— Exercise description —
Your job is to set down the stretch of entries that opens with the line containing "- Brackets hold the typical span" and closes with the line containing "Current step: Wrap". Keep both end lines, copy each exactly, and add nothing.

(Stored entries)
*** Block opens ***
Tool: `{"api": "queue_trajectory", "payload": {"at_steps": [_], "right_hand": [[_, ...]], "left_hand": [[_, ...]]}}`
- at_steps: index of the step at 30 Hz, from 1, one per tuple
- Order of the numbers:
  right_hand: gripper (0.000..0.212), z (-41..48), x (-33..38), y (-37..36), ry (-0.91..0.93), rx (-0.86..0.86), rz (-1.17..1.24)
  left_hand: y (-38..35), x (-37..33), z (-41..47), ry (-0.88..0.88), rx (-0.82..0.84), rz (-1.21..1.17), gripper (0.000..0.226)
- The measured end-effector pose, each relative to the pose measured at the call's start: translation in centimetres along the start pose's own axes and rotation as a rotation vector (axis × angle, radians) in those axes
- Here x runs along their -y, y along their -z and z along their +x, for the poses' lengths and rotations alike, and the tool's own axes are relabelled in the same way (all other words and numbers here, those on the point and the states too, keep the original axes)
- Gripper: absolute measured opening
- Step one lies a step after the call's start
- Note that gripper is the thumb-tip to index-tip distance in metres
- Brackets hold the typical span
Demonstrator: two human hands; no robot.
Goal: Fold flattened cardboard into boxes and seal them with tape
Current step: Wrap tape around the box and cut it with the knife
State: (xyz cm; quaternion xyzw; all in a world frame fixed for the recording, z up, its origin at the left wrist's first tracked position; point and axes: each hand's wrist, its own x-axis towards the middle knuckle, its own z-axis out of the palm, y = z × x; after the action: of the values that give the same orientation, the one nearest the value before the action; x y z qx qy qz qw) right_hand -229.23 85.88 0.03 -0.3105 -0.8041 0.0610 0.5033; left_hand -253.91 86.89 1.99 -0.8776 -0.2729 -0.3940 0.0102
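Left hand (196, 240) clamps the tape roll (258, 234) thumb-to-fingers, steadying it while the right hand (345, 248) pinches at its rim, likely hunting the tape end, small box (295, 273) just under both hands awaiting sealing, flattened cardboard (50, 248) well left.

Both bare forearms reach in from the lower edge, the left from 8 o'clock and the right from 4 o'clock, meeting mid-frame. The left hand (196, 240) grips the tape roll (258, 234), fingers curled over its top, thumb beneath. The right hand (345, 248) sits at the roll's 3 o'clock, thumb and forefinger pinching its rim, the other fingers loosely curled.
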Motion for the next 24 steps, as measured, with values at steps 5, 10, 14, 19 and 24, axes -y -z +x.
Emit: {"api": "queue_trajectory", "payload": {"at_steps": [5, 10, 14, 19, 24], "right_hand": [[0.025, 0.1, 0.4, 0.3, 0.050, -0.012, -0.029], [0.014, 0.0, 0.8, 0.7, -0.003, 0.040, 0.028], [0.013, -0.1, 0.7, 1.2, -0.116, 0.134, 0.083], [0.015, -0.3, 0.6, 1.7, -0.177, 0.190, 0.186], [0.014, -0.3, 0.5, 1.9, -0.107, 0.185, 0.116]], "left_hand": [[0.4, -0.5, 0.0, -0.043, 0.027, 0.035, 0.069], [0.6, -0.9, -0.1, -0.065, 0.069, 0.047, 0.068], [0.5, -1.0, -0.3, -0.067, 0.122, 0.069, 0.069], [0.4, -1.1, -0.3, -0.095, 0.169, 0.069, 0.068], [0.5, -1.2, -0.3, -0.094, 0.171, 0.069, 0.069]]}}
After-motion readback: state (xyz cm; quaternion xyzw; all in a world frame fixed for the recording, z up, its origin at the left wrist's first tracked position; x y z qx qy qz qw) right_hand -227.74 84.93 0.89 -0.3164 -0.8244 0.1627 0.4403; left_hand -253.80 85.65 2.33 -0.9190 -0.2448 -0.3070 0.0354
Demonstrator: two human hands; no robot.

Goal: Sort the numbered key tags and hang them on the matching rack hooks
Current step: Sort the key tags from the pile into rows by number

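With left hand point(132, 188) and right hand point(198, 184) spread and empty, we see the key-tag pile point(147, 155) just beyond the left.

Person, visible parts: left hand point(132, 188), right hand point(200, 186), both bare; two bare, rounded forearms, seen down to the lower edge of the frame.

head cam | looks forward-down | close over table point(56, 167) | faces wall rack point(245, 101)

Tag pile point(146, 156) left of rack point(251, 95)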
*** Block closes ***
— Written solution —
- Brackets hold the typical span
Demonstrator: two human hands; no robot.
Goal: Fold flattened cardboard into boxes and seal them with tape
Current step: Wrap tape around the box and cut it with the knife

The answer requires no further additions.